§ **WORK REQUIRED**
All lines in the material below that hold "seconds" should be found and copied.

- - - - -

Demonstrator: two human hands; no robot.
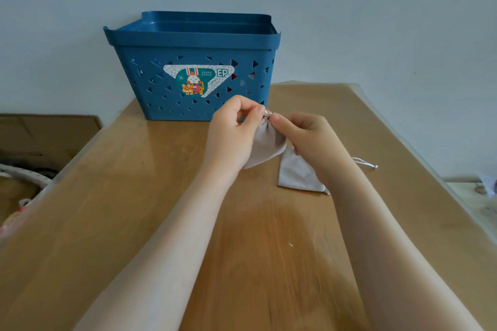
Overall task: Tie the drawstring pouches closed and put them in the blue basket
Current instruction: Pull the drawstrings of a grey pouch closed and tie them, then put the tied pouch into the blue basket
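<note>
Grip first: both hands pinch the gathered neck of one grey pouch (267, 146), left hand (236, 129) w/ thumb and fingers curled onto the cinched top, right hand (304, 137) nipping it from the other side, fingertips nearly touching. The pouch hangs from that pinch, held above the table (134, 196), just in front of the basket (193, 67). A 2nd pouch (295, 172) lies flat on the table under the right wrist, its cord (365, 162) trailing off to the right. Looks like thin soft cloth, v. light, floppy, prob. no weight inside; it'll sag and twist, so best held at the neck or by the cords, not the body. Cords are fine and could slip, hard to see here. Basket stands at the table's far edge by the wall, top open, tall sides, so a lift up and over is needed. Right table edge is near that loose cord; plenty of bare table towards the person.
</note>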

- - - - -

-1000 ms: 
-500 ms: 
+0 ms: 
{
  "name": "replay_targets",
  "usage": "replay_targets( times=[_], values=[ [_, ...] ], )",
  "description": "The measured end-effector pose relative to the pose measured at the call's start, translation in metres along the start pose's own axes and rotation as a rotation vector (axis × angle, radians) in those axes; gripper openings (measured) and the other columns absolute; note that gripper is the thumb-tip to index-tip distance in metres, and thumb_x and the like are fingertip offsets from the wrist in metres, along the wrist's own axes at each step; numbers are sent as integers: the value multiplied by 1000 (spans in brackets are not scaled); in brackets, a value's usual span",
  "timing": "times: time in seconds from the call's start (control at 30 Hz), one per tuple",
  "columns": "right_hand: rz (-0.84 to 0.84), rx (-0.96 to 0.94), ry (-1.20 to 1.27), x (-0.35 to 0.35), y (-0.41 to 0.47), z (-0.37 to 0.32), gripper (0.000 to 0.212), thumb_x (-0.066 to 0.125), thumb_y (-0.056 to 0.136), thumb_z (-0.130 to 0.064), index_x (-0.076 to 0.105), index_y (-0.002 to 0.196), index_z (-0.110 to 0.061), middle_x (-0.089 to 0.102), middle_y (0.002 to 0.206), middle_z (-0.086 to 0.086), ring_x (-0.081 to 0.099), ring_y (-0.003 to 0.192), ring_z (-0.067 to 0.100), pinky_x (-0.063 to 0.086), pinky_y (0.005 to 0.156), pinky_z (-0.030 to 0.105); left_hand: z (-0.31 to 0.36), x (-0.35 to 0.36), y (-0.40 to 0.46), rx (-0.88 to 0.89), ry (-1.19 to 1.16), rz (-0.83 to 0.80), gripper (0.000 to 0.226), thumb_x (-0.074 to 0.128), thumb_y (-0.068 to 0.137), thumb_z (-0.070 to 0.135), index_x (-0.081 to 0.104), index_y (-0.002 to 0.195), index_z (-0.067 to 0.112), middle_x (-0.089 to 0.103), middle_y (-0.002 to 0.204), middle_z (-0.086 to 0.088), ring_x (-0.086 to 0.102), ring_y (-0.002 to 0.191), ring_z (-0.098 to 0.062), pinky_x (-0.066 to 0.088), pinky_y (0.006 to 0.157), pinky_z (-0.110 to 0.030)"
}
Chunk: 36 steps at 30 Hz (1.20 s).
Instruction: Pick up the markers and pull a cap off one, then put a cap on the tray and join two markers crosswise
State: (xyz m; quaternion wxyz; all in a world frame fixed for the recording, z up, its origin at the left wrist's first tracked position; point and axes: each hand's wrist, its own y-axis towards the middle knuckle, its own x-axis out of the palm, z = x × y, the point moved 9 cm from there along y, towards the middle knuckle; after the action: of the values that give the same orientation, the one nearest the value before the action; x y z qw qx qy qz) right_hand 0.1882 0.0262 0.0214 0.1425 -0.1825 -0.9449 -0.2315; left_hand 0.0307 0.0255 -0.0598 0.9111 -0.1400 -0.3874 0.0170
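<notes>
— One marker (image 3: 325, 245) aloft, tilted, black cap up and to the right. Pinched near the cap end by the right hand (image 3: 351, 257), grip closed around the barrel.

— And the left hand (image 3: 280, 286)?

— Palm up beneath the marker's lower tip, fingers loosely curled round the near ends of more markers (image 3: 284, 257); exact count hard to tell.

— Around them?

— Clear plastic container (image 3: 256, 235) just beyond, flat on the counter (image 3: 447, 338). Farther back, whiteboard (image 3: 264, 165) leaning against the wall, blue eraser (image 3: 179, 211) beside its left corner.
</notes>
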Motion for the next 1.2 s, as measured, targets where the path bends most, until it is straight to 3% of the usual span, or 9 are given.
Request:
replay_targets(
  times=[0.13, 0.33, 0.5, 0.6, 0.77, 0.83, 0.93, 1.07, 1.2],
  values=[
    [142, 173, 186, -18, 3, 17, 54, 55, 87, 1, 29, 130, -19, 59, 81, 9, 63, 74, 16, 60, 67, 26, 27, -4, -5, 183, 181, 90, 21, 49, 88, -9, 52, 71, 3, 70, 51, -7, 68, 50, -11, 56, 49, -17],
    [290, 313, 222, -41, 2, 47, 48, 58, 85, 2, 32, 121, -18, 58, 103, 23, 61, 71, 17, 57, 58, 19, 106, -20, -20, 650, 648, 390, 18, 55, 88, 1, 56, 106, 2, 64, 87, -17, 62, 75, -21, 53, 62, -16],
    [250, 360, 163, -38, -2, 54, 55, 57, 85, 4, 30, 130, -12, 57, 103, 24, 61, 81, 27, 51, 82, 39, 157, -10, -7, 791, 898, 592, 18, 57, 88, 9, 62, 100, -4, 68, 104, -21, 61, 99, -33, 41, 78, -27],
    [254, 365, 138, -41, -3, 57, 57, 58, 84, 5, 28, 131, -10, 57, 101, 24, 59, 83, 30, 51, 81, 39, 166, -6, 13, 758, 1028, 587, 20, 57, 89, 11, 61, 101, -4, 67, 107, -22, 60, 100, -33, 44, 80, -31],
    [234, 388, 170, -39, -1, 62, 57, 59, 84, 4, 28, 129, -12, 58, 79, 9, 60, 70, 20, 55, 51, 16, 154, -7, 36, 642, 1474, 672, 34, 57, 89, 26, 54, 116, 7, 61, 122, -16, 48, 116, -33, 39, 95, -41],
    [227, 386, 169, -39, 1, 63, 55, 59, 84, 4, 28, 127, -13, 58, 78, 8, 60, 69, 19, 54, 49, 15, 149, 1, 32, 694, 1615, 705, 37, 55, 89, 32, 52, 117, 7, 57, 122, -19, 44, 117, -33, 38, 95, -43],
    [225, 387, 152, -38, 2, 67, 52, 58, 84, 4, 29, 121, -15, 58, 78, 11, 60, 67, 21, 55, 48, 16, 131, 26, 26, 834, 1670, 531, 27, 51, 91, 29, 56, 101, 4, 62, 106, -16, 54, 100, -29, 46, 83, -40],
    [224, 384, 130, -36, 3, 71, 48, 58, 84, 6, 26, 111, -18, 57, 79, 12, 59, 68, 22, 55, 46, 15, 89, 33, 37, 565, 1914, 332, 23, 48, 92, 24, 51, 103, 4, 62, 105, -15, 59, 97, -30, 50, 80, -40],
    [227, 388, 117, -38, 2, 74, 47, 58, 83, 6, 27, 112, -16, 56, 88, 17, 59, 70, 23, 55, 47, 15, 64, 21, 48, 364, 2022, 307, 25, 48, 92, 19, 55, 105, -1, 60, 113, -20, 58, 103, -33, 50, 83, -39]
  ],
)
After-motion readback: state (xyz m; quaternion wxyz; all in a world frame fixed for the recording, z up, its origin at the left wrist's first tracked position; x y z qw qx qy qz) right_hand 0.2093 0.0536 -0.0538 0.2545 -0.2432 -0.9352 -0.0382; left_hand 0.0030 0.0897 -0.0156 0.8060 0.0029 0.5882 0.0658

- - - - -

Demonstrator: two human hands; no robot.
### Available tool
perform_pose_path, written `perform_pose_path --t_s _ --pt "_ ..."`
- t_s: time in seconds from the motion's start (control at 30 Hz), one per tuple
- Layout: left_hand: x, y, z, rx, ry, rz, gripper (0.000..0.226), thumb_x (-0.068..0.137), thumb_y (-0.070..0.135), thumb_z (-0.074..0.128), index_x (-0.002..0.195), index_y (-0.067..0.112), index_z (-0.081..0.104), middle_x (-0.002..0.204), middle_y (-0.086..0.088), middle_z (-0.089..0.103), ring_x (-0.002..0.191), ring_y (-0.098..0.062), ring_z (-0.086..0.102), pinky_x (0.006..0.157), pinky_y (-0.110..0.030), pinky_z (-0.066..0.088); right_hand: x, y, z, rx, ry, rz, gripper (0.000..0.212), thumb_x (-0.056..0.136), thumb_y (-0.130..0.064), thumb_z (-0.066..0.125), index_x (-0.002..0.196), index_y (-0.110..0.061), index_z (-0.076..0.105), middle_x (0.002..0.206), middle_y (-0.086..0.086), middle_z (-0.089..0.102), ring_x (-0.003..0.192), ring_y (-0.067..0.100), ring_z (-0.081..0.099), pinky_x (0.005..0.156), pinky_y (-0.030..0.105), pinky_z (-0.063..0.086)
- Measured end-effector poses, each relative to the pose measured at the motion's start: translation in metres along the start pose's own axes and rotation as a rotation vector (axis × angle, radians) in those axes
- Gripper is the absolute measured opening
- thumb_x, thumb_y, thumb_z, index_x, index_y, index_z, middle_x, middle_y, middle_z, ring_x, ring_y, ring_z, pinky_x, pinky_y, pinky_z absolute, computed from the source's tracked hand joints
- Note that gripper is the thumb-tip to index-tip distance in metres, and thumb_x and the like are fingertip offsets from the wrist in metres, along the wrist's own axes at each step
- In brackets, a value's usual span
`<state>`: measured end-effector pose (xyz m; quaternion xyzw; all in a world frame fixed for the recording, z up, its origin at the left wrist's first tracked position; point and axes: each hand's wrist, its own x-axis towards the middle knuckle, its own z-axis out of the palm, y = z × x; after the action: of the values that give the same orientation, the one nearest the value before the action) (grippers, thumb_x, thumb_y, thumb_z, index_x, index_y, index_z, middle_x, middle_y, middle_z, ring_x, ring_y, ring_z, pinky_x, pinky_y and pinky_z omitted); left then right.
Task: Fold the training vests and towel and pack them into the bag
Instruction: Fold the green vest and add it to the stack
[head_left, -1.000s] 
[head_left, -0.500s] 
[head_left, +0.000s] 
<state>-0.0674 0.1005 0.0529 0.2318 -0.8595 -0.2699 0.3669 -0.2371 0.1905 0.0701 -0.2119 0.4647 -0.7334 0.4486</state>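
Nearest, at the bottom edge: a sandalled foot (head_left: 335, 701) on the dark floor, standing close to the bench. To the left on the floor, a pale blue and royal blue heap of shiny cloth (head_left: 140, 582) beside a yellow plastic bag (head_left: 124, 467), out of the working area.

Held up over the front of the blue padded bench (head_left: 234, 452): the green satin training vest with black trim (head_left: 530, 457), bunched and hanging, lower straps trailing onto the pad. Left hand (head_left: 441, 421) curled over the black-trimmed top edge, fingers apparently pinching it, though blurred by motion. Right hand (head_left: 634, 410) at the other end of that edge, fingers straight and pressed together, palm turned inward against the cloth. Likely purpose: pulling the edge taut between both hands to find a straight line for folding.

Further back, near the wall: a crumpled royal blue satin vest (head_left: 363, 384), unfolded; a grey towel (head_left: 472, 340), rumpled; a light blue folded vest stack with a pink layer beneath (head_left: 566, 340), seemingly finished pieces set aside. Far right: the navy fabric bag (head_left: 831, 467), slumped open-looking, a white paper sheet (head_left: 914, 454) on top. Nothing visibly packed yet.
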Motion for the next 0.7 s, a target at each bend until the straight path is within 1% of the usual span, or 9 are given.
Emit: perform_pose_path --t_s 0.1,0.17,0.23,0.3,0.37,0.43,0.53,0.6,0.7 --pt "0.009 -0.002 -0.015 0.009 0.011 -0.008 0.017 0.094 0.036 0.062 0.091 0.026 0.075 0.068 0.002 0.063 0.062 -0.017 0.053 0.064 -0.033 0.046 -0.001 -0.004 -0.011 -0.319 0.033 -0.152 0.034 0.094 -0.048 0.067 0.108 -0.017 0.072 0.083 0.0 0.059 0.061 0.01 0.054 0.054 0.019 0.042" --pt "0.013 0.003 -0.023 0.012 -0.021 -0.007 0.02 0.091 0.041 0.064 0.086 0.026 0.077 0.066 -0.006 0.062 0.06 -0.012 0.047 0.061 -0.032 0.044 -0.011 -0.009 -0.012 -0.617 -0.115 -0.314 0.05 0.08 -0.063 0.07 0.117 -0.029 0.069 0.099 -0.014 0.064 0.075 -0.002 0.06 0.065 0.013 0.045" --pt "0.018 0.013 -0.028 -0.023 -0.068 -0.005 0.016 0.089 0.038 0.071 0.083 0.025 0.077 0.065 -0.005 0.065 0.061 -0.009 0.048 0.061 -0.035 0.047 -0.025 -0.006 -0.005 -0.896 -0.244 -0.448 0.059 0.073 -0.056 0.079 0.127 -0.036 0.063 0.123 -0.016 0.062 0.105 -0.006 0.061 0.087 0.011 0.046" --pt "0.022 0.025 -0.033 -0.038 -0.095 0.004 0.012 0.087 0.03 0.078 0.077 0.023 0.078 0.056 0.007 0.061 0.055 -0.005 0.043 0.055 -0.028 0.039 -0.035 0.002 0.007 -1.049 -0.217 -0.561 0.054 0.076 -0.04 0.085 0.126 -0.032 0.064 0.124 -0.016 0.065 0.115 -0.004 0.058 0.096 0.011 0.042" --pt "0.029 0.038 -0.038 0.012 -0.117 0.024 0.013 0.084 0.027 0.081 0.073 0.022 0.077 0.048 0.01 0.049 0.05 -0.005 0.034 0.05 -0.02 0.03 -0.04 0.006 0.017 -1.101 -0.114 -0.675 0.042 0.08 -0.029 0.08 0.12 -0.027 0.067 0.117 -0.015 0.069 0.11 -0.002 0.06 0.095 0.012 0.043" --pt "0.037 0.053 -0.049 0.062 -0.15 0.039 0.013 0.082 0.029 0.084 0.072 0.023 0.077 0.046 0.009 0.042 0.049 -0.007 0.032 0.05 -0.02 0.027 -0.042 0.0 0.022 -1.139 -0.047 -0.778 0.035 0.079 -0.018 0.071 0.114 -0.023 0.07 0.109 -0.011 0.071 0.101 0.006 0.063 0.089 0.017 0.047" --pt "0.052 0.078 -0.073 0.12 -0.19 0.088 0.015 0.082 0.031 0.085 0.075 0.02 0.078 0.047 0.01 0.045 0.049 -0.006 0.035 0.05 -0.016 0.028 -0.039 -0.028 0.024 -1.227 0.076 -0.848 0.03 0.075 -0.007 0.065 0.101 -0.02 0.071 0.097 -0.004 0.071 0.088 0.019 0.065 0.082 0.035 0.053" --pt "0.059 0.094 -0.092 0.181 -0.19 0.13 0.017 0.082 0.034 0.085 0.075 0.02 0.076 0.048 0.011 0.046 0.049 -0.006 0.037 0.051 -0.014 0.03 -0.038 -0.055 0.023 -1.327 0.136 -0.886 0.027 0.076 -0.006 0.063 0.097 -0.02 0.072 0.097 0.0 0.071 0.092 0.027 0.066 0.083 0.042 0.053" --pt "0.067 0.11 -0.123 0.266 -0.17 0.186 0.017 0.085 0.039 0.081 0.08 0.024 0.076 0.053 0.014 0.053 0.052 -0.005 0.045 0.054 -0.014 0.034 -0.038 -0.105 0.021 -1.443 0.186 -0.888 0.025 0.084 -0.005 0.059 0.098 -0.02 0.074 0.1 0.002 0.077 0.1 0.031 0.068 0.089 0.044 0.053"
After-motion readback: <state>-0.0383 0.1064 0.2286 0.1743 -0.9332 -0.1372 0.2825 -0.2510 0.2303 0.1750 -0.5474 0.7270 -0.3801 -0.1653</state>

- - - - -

§ **EXERCISE SOLUTION**
  "timing": "times: time in seconds from the call's start (control at 30 Hz), one per tuple",
- t_s: time in seconds from the motion's start (control at 30 Hz), one per tuple

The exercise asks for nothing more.